Hay gente que no soporta el sometimiento de los grupos criminales que los obliga a participar en actividades propias de la delincuencia y terminan huyendo". Manuel Olivares.

SONAR LAS ALARMAS

La mañana del pasado 19 de septiembre dos cuerpos desmembrados fueron dejados en cuatro bolsas en el barrio San Juan, en Chilapa. Ese mismo día, llegaba a la cabecera municipal una Misión Civil de Observación.
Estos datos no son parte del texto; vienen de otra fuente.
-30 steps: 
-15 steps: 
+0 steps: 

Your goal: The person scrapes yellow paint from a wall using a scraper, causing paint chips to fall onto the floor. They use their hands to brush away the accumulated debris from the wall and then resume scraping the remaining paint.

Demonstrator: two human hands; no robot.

Ese mismo día, más tarde, un sismo causaría gran devastación en Ciudad de México, Morelos y Puebla.

La Misión de Observación, organizada por la Red Nacional de Organismos Civiles de Derechos Humanos (Red TDT), y en la que participaron las Brigadas Internacionales de Paz (PBI), Amnistía Internacional, Serapaz México y el Centro de Derechos Humanos de la Montaña Tlachinollan, buscaba visibilizar los casos y reunirse con el gobernador de Guerrero, Héctor Astudillo Flores, a fin de emitir una serie de recomendaciones para atender la creciente crisis de inseguridad en Chilapa, sin embargo el encuentro fue pospuesto debido a la emergencia nacional que desató el sismo del pasado 19 de septiembre.

La misión concluyó que no hay condiciones de seguridad para las comunidades desplazadas e hizo un llamado al gobierno del estado para garantizar los derechos humanos de las víctimas, las comunidades y los defensores de derechos humanos.

Mandan un operativo policiaco para acompañar a la misión y vemos que esos actores armados lo que hacen es vigilar el trabajo de los defensores y defensoras; falta visión de derechos humanos para entender la problemática de las víctimas. La forma en que se atiende a defensores y defensoras es colocar en el primer frente al Ejército, a la Policía.
Hubo tensión al llegar a Chilapa, estaba un retén, es una manera de dar la bienvenida con el fusil en la mano." Abel Barrera Centro Tlachinollan

Para los activistas, la política de seguridad implementada, sobre todo en Guerrero, está siendo causante de la crisis de seguridad, porque consuma más violaciones graves a los derechos humanos, fomenta la impunidad y la falta de acceso a la justicia.